_Your assignment_
Write the full listing out again, word for word, but omit the pictures.
START Data excerpts
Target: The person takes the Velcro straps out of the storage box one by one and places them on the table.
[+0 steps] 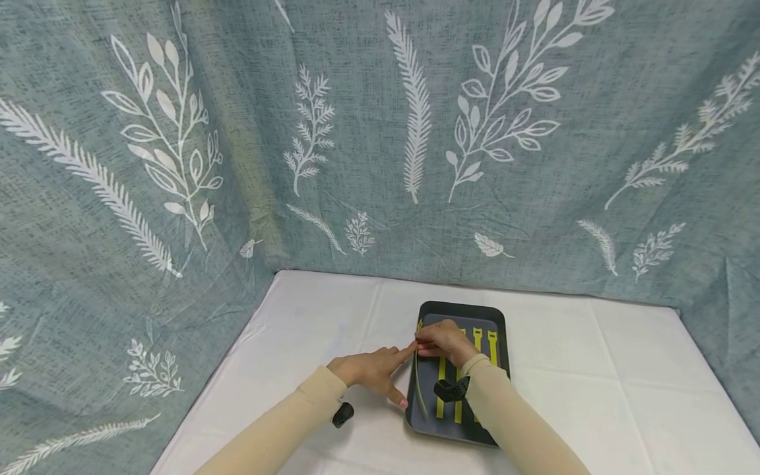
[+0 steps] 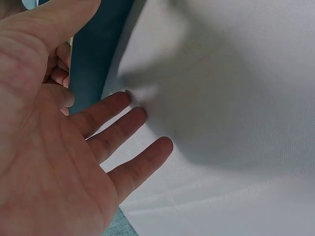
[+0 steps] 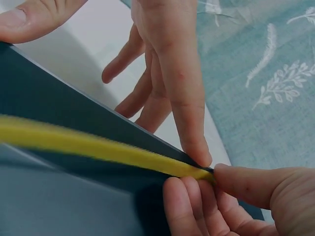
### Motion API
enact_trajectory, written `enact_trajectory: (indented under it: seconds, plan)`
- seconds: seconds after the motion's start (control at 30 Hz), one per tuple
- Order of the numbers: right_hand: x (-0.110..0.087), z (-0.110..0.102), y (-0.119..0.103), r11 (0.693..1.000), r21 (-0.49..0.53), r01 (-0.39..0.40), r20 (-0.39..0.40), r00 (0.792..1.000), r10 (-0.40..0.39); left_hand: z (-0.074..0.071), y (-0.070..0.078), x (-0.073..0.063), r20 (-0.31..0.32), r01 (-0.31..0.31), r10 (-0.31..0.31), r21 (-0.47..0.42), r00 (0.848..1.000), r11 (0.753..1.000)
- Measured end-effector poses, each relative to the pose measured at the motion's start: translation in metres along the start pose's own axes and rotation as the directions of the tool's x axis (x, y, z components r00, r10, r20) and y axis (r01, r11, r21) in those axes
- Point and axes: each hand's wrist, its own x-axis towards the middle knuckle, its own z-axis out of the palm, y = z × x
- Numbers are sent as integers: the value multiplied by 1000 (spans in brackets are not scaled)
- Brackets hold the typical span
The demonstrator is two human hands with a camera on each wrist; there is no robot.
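My right hand (image 1: 446,342) pinches a thin yellow hook-and-loop cable tie (image 1: 419,390) between thumb and fingers, beside the left wall of a dark tray (image 1: 463,307). In the right wrist view the tie (image 3: 98,147) stands on edge and runs back along that wall. The left hand (image 1: 375,371) is spread at the tray's left side. Its straight index finger (image 3: 184,113) reaches the rim close to the pinched part, and its thumb lies by the rim lower down. In the left wrist view, the other left fingers (image 2: 142,164) extend over the white cloth.
Several more yellow cable ties (image 1: 441,396) lie lengthwise in the tray, partly under my right forearm. White cloth (image 1: 564,369) covers the table around the tray. A blue-green leaf-patterned curtain (image 1: 368,132) hangs behind and to the sides.
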Motion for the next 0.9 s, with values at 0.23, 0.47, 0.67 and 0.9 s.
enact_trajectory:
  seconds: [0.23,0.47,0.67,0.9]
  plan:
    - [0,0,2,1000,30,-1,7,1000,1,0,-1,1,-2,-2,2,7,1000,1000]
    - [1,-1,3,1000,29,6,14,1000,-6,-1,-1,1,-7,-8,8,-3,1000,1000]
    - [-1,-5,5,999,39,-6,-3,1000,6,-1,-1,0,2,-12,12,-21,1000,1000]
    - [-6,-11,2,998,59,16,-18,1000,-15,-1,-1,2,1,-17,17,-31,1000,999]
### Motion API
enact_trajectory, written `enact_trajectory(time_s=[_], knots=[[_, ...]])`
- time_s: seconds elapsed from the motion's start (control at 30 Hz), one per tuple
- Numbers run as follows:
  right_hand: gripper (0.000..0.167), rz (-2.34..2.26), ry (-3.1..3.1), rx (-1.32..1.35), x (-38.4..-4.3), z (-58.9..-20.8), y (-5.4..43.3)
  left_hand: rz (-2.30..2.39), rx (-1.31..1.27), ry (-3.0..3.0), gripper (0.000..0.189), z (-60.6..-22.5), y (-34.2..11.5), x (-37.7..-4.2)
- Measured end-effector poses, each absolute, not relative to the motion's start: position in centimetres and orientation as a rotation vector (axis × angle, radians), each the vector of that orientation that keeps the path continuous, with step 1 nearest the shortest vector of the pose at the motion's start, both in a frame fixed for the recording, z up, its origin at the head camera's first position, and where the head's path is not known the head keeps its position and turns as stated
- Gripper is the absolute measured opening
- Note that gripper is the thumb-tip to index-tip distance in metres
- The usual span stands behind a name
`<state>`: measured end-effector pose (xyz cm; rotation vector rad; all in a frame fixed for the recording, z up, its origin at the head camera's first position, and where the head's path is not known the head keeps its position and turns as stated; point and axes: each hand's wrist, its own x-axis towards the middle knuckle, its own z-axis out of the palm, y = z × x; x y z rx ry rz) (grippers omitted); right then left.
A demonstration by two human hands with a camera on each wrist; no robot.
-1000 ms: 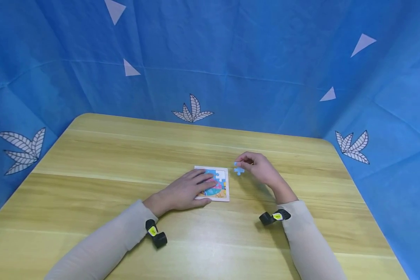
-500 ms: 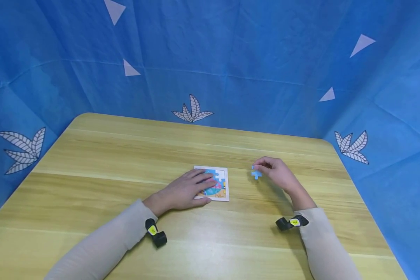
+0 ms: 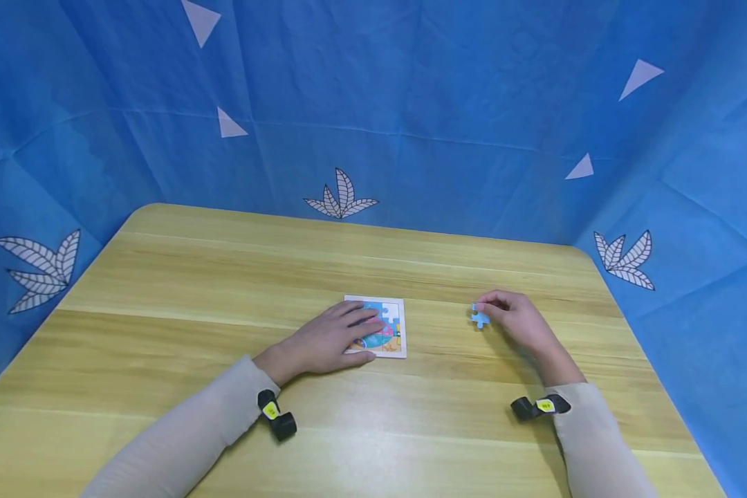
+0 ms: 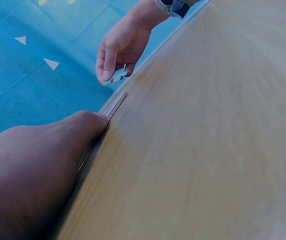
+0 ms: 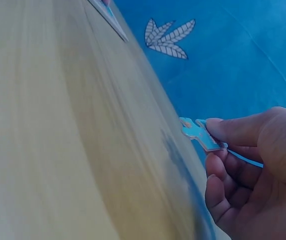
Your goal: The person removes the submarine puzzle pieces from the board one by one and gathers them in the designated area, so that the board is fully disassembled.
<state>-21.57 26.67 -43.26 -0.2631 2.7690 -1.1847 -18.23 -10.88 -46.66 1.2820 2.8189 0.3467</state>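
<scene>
A small square jigsaw puzzle in a white frame lies on the table, with a white gap at its upper right. My left hand rests on it with fingers spread and straight, hiding its left part. To the right of the puzzle, my right hand pinches a light blue puzzle piece between thumb and fingers. In the right wrist view that puzzle piece is held flat above the tabletop, its knobs pointing away from the fingers.
The wooden table has rounded far corners. Blue cloth with white triangles and leaf prints hangs behind and beside it. A black wrist strap is on the right sleeve, another strap on the left.
My right hand has moved right and slightly nearer, away from the puzzle, with the puzzle piece in its fingers. The left hand has stayed in place on the puzzle.
</scene>
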Motion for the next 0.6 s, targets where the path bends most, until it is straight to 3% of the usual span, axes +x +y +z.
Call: enact_trajectory(time_s=[0.6], knots=[[0.034,-1.126,2.759,-0.171,-21.6,-44.1,28.6,0.336,1.251,2.814,0.063,-46.5,-10.7,-18.3]])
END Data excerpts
_Written solution_
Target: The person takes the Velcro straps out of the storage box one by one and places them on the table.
[+0 steps] 
[+0 steps] 
[+0 steps] 
### Motion API
enact_trajectory, written `enact_trajectory: (indented under it: seconds, plan)`
- seconds: seconds after the motion's start (control at 30 Hz), one per tuple
- Order of the numbers: right_hand: x (-0.110..0.087), z (-0.110..0.102), y (-0.119..0.103), r11 (0.693..1.000), r21 (-0.49..0.53), r01 (-0.39..0.40), r20 (-0.39..0.40), r00 (0.792..1.000), r10 (-0.40..0.39); left_hand: z (-0.074..0.071), y (-0.070..0.078), x (-0.073..0.063), r20 (-0.31..0.32), r01 (-0.31..0.31), r10 (-0.31..0.31), r21 (-0.47..0.42), r00 (0.848..1.000), r11 (0.753..1.000)
- Measured end-effector poses, each relative to the pose measured at the motion's start: translation in metres along the start pose's own axes and rotation as the directions of the tool's x axis (x, y, z components r00, r10, r20) and y axis (r01, r11, r21) in those axes
- Point and axes: each hand's wrist, its own x-axis towards the middle knuckle, its own z-axis out of the palm, y = z × x
- Numbers are sent as integers: the value multiplied by 1000 (spans in brackets are not scaled)
- Brackets hold the typical span
The demonstrator is two human hands with a camera on each wrist; there is no robot.
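My right hand (image 1: 446,342) pinches a thin yellow hook-and-loop cable tie (image 1: 419,390) between thumb and fingers, beside the left wall of a dark tray (image 1: 463,307). In the right wrist view the tie (image 3: 98,147) stands on edge and runs back along that wall. The left hand (image 1: 375,371) is spread at the tray's left side. Its straight index finger (image 3: 184,113) reaches the rim close to the pinched part, and its thumb lies by the rim lower down. In the left wrist view, the other left fingers (image 2: 142,164) extend over the white cloth.
Several more yellow cable ties (image 1: 441,396) lie lengthwise in the tray, partly under my right forearm. White cloth (image 1: 564,369) covers the table around the tray. A blue-green leaf-patterned curtain (image 1: 368,132) hangs behind and to the sides.
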Motion for the next 0.9 s, with values at 0.23, 0.47, 0.67 and 0.9 s.
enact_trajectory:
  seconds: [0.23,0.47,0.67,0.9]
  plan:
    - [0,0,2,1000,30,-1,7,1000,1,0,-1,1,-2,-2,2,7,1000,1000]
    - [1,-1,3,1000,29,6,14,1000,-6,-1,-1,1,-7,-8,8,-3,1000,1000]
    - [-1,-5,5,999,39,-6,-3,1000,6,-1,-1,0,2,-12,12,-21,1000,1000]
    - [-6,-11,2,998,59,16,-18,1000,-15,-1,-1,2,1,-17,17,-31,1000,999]
### Motion API
enact_trajectory, written `enact_trajectory(time_s=[_], knots=[[_, ...]])`
- time_s: seconds elapsed from the motion's start (control at 30 Hz), one per tuple
- Numbers run as follows:
  right_hand: gripper (0.000..0.167), rz (-2.34..2.26), ry (-3.1..3.1), rx (-1.32..1.35), x (-38.4..-4.3), z (-58.9..-20.8), y (-5.4..43.3)
  left_hand: rz (-2.30..2.39), rx (-1.31..1.27), ry (-3.0..3.0), gripper (0.000..0.189), z (-60.6..-22.5), y (-34.2..11.5), x (-37.7..-4.2)
- Measured end-effector poses, each absolute, not relative to the motion's start: position in centimetres and orientation as a rotation vector (axis × angle, radians), each the vector of that orientation that keeps the path continuous, with step 1 nearest the shortest vector of the pose at the motion's start, both in a frame fixed for the recording, z up, its origin at the head camera's first position, and where the head's path is not known the head keeps its position and turns as stated
- Gripper is the absolute measured opening
- Note that gripper is the thumb-tip to index-tip distance in metres
- The usual span stands behind a name
`<state>`: measured end-effector pose (xyz cm; rotation vector rad; all in a frame fixed for the recording, z up, its origin at the head camera's first position, and where the head's path is not known the head keeps its position and turns as stated; point and axes: each hand's wrist, its own x-axis towards the middle knuckle, its own z-axis out of the palm, y = z × x; x y z rx ry rz) (grippers omitted); right then left.
A demonstration by two human hands with a camera on each wrist; no robot.
-1000 ms: 
-500 ms: 
+0 ms: 
+0 ms: 
+0 ms: 
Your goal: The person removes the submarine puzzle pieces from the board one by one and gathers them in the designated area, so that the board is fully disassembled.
<state>-21.57 26.67 -43.26 -0.2631 2.7690 -1.1847 -18.23 -10.88 -46.66 1.2820 2.8189 0.3467</state>
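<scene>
A small square jigsaw puzzle in a white frame lies on the table, with a white gap at its upper right. My left hand rests on it with fingers spread and straight, hiding its left part. To the right of the puzzle, my right hand pinches a light blue puzzle piece between thumb and fingers. In the right wrist view that puzzle piece is held flat above the tabletop, its knobs pointing away from the fingers.
The wooden table has rounded far corners. Blue cloth with white triangles and leaf prints hangs behind and beside it. A black wrist strap is on the right sleeve, another strap on the left.
My right hand has moved right and slightly nearer, away from the puzzle, with the puzzle piece in its fingers. The left hand has stayed in place on the puzzle.
</scene>
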Motion for the next 0.6 s, targets where the path bends most, until it is straight to 3% of the usual span, axes +x +y +z.
Call: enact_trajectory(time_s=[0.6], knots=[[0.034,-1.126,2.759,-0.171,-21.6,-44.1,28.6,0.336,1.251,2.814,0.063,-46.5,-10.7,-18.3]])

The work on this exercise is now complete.